Task prompt:
Starting with the line containing "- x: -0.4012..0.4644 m" and going on through the line containing "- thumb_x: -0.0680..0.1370", return the lines of the data below exactly, and only those.
= = = =
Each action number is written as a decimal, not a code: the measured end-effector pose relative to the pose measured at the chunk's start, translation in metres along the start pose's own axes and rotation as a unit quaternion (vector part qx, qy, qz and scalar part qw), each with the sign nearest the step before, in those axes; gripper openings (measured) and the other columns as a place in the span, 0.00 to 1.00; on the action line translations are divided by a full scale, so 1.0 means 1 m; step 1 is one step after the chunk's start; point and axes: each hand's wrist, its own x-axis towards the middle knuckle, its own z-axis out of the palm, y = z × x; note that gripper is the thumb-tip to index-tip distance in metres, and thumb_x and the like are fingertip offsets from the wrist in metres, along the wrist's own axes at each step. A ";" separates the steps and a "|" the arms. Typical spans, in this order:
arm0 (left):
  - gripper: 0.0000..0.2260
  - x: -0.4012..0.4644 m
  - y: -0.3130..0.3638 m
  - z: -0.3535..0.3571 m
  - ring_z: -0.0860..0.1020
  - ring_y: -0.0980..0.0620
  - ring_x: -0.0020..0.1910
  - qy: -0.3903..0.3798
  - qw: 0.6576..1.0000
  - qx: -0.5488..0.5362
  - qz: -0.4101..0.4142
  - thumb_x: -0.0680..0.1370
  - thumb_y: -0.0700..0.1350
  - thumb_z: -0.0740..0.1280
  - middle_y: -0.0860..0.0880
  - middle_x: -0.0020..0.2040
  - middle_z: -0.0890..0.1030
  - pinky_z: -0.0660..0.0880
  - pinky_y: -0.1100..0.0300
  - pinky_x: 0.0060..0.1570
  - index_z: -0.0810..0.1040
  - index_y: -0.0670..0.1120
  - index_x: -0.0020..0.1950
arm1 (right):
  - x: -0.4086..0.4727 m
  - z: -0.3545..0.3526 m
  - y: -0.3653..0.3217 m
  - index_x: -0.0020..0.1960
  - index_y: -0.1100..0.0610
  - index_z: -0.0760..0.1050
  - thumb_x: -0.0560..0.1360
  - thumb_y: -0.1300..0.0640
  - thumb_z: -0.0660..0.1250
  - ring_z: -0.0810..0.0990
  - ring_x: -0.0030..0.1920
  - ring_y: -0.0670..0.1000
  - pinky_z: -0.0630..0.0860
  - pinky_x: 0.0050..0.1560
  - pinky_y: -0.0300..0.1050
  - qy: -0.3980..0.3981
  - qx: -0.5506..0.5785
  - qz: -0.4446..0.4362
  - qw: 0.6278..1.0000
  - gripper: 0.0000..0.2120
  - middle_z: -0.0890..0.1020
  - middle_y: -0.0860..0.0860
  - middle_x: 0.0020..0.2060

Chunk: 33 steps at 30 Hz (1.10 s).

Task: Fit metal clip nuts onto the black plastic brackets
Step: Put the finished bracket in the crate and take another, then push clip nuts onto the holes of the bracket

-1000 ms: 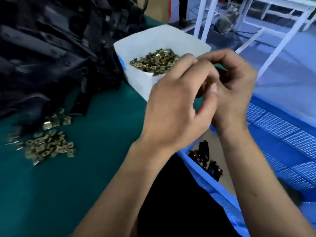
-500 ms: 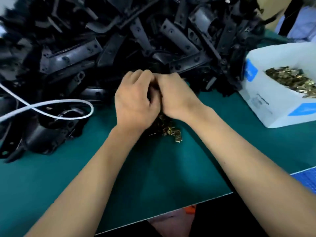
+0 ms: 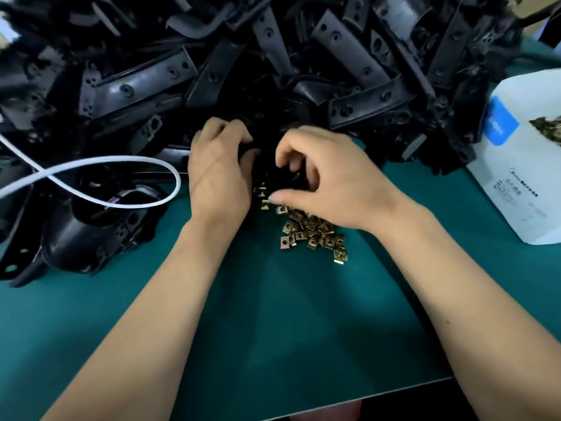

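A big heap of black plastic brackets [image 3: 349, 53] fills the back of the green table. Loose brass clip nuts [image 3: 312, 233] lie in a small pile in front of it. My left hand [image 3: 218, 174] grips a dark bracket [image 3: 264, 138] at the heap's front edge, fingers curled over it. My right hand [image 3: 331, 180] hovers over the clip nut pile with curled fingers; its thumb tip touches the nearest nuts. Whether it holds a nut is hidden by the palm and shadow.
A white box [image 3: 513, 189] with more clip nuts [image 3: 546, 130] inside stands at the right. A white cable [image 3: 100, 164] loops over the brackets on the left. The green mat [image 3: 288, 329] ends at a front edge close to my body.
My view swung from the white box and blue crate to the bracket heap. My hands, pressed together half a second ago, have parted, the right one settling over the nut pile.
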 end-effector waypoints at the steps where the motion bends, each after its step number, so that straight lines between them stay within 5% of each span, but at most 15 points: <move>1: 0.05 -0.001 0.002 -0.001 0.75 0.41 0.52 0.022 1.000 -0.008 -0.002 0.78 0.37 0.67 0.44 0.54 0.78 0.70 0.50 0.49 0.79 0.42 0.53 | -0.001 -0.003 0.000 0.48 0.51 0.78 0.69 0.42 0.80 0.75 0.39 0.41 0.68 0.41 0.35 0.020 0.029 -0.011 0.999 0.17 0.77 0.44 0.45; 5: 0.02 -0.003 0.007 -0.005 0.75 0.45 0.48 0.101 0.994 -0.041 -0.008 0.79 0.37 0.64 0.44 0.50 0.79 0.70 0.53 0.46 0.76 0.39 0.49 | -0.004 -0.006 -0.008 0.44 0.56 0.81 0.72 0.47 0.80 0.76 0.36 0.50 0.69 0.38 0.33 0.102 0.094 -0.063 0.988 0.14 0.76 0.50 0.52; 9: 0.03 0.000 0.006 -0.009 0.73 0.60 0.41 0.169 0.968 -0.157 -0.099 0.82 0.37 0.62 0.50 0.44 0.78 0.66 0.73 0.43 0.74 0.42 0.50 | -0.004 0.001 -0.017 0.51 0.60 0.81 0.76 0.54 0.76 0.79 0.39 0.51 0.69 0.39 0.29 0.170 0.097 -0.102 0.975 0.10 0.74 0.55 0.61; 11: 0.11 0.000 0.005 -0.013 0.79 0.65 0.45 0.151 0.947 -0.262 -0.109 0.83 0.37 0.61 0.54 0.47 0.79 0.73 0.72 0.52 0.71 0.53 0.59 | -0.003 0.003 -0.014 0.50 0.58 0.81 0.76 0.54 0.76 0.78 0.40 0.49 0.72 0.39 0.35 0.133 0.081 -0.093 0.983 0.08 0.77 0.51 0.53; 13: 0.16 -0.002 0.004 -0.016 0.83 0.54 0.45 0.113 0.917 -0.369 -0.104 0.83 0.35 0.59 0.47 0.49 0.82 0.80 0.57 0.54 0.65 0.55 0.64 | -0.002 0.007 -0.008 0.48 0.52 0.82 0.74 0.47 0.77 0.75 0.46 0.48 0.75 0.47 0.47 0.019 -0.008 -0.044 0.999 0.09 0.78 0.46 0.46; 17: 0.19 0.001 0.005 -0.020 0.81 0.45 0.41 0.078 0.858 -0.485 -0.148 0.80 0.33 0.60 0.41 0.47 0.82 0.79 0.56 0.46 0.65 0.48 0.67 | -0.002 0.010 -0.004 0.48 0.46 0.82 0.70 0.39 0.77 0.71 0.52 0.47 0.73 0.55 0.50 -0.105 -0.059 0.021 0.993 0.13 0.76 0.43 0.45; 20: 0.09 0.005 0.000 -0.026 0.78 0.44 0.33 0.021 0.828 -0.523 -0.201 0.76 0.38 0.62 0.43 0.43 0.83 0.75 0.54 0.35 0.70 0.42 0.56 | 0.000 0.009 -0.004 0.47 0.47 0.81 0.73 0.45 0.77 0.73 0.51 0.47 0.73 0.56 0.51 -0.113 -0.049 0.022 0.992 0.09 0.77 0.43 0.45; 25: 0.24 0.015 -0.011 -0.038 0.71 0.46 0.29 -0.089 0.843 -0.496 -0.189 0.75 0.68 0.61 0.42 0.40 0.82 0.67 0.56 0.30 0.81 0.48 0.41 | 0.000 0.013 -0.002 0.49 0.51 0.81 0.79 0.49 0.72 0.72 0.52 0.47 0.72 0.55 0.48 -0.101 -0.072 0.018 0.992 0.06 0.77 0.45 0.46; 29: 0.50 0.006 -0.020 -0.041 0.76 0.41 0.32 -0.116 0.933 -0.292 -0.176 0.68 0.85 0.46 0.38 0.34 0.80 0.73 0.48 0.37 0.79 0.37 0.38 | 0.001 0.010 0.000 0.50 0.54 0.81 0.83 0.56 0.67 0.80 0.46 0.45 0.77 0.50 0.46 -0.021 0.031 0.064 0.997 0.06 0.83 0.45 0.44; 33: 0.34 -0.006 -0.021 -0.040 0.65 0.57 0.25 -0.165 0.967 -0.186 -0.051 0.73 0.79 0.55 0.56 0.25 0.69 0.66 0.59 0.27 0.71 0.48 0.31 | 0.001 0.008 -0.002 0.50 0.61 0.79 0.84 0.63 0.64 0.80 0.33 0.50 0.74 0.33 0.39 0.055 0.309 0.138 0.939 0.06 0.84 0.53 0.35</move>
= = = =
Exercise solution:
  - x: -0.4012..0.4644 m
  - y: -0.3130..0.3638 m
  - z: -0.3535..0.3571 m
  - ring_z: -0.0860..0.1020
  - ring_y: -0.0980..0.0620
  - ring_x: -0.0020..0.1910
  - qy: -0.3903..0.3798
  - qw: 0.6576..1.0000
  - qx: -0.5488..0.5362
  - qz: -0.4101..0.4142
  - thumb_x: -0.0680..0.1370

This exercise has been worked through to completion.